#### [GOAL OF THE EXERCISE]
Report each line of the entries below that has the word "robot" in it.

#### [SUPPLIED INFORMATION]
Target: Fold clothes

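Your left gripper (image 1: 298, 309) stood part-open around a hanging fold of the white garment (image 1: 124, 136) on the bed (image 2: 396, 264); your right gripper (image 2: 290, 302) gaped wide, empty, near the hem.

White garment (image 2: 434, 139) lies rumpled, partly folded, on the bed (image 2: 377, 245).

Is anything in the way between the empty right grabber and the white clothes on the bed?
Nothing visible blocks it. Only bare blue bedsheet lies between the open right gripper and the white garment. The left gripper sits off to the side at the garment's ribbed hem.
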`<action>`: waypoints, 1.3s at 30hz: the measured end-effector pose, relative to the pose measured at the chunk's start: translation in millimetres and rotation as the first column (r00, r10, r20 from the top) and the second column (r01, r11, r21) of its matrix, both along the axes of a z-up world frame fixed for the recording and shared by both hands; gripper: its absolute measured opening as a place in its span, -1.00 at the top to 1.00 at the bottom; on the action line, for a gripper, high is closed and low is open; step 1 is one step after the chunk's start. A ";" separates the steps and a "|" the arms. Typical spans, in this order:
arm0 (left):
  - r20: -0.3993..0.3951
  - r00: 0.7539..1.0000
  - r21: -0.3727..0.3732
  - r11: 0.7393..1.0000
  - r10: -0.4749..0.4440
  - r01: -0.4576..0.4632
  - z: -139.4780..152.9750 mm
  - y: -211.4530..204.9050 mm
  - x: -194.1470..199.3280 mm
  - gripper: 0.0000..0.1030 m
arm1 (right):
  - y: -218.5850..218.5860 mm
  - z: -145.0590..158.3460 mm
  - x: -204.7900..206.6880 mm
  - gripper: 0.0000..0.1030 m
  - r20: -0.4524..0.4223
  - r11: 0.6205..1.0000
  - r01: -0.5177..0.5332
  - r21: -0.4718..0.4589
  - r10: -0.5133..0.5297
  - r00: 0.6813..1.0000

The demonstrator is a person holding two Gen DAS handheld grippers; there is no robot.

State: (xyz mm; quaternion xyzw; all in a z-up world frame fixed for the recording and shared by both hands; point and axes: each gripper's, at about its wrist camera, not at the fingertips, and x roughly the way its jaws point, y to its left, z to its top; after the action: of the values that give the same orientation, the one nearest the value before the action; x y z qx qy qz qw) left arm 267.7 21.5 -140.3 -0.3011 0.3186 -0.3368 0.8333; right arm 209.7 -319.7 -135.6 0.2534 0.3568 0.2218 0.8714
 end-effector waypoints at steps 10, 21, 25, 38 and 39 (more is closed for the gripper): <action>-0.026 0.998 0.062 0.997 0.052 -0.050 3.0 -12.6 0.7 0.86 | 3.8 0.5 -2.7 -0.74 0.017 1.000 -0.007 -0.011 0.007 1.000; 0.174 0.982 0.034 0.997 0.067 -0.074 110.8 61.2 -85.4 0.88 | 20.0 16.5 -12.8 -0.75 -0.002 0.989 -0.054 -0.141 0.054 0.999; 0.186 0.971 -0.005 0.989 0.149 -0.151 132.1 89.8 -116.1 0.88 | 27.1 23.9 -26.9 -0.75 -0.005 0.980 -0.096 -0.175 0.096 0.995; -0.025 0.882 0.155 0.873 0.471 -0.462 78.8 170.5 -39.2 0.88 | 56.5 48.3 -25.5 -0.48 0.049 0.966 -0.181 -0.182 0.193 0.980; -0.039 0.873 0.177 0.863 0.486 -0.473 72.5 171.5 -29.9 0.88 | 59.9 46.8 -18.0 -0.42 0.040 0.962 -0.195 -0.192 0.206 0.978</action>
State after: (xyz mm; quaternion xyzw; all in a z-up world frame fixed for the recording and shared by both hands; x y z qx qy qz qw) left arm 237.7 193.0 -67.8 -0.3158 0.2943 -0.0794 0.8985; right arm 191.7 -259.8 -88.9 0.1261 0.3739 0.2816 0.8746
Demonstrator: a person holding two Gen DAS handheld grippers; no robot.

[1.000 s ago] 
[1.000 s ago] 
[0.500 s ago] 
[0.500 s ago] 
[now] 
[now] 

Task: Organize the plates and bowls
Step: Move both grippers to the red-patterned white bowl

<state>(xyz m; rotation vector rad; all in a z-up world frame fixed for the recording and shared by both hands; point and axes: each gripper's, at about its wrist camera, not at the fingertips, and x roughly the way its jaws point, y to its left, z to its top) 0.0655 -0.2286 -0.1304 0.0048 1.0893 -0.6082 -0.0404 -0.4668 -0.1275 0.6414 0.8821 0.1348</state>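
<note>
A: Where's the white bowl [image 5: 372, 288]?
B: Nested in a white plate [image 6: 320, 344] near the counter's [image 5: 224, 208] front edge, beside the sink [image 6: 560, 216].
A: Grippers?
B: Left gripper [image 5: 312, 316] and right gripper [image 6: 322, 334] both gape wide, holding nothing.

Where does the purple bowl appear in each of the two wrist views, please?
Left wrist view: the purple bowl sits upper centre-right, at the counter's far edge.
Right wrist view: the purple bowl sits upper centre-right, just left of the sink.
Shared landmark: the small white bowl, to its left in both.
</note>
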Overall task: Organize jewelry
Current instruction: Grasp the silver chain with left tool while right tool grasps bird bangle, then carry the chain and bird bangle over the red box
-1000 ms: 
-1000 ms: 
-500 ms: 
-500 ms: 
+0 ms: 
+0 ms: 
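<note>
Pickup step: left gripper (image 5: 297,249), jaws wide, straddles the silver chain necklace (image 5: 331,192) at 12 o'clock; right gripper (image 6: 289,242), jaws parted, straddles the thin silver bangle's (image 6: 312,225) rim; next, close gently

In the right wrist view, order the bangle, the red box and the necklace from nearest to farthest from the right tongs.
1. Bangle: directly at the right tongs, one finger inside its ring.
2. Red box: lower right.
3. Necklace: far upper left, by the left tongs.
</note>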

#### [SOLUTION FOR THIS PROBLEM]
The demonstrator is a person holding two Gen DAS handheld grippers; there is no robot.
Demonstrator: a person holding two Gen DAS handheld grippers; no robot.

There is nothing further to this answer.